Decades of working the refs

James Fallows makes a very good point here.

https://twitter.com/JamesFallows/status/1687847616103473152

Reporters generally (or always?) don’t write the headlines and subheads; that’s the editor’s job. The first para of the story certainly pulls no punches, ending with “He is an inveterate and knowing liar.”

Another thing: there’s an ambiguity in quotation marks. It’s not always clear whether they’re straightforward (someone said this) or scare quotes. But Fallows is still right: even if ‘Lies’ is quoting the indictment, it can still look like scare quotes.
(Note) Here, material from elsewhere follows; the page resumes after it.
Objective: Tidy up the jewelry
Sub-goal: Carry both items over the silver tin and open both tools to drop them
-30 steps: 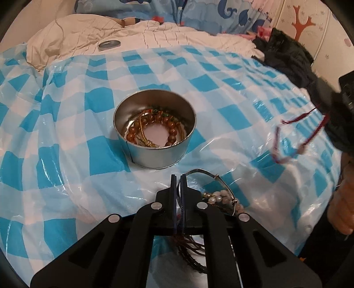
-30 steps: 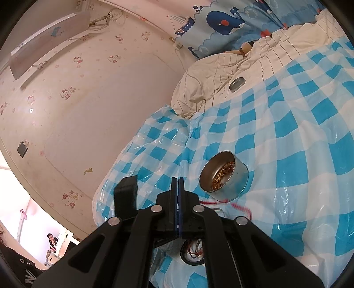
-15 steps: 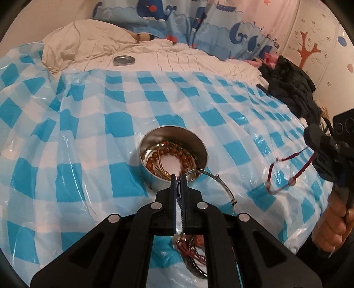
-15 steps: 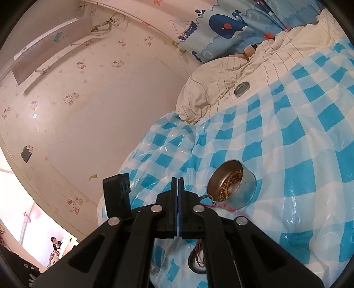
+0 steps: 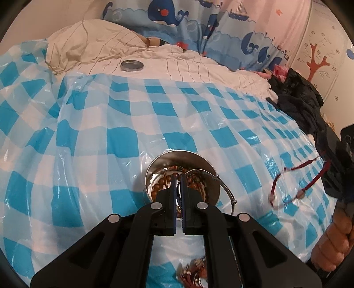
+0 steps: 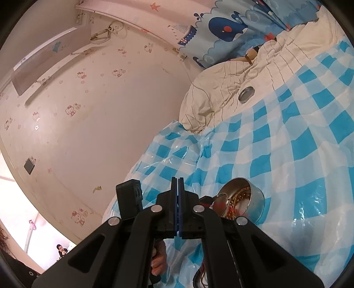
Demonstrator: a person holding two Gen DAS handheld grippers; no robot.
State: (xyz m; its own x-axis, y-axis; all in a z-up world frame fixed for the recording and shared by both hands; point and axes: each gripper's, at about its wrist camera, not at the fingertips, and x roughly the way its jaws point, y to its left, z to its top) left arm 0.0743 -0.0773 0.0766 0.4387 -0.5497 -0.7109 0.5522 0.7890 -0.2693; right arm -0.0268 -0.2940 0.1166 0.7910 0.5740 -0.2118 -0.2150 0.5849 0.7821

https://twitter.com/JamesFallows/status/1687859317204996096

Yep, he certainly has a point there too. Habit? What a benign word for a pattern of criminal behavior.

He sums up:

To underscore a point well known in journalism but not so much in civilian world: 99% of the time, the issue w NYT framing is headlines, subheds, “social sells”—presentation on Xitter et al. Rather than stories themselves. Alas, 99x more people just see the headlines.

Framing is important.

Comments

3 responses to “Decades of working the refs”

  1. Coel Avatar

    It’s entirely appropriate that the NYT put the allegation “lies” in quotes, because it is an allegation. That’s what the indictment and prosecution will allege; the defence will respond that the statements were honestly held beliefs. Any trial will turn on that. And that’s how one should report trials.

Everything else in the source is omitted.